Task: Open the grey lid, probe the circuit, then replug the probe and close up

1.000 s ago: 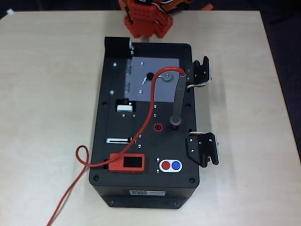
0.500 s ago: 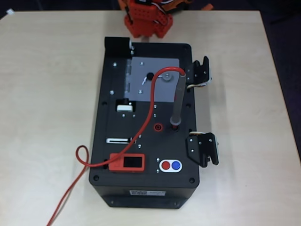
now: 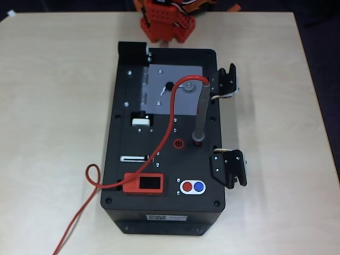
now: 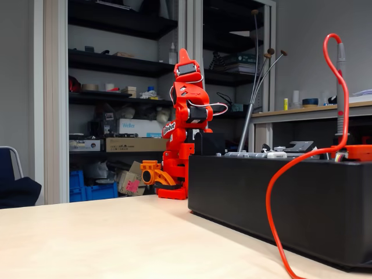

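Probe [image 3: 200,114] upright in black box [image 3: 159,212] socket, well apart from jaws; jaws' state unclear.

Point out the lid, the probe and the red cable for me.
lid [image 3: 159,103]: overhead view, bare plate left of the cable.
probe [image 3: 201,114]: overhead view, mid-shaft.
red cable [image 3: 169,130]: overhead view, stretch crossing the box top.

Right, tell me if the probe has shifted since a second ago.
No. The probe stands plugged in at the same spot beside the red socket, over the grey lid.
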`<move>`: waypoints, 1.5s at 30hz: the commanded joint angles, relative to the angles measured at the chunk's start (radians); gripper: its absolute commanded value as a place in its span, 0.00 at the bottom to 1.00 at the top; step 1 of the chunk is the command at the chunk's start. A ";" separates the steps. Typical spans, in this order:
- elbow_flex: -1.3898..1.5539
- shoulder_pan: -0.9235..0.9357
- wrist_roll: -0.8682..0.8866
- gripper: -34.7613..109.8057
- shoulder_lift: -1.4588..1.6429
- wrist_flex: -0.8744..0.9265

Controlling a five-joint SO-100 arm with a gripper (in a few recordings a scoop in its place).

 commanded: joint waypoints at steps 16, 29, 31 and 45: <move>0.005 -0.210 0.005 0.24 0.008 -0.014; 0.005 -0.265 0.000 0.24 0.008 -0.014; 0.005 -0.284 0.000 0.24 0.008 -0.014; 0.005 -0.334 0.000 0.24 0.008 -0.014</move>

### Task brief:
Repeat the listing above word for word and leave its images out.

### Task response:
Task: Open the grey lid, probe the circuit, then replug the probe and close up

1.000 s ago: 
0.500 s ago: 
now: 
now: 

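Probe [image 3: 200,114] upright in black box [image 3: 159,212] socket, well apart from jaws; jaws' state unclear.

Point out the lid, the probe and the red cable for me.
lid [image 3: 159,103]: overhead view, bare plate left of the cable.
probe [image 3: 201,114]: overhead view, mid-shaft.
red cable [image 3: 169,130]: overhead view, stretch crossing the box top.

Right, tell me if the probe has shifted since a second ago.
No. The probe stands plugged in at the same spot beside the red socket, over the grey lid.
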`<move>`: waypoints, 1.5s at 30hz: the commanded joint angles, relative to the angles measured at the chunk's start (radians); gripper: its absolute commanded value as a place in its span, 0.00 at the bottom to 1.00 at the top; step 1 of the chunk is the command at the chunk's start. A ";" separates the steps. Typical spans, in this order:
- elbow_flex: -1.3898..1.5539
- shoulder_pan: -0.9235..0.9357
- wrist_roll: -0.8682..0.8866
- gripper: -34.7613..109.8057
- shoulder_lift: -1.4588..1.6429
- wrist_flex: -0.8744..0.9265

Controlling a five-joint SO-100 arm with a gripper (in a few recordings a scoop in its place).

 commanded: joint waypoints at steps 16, 29, 31 and 45: <move>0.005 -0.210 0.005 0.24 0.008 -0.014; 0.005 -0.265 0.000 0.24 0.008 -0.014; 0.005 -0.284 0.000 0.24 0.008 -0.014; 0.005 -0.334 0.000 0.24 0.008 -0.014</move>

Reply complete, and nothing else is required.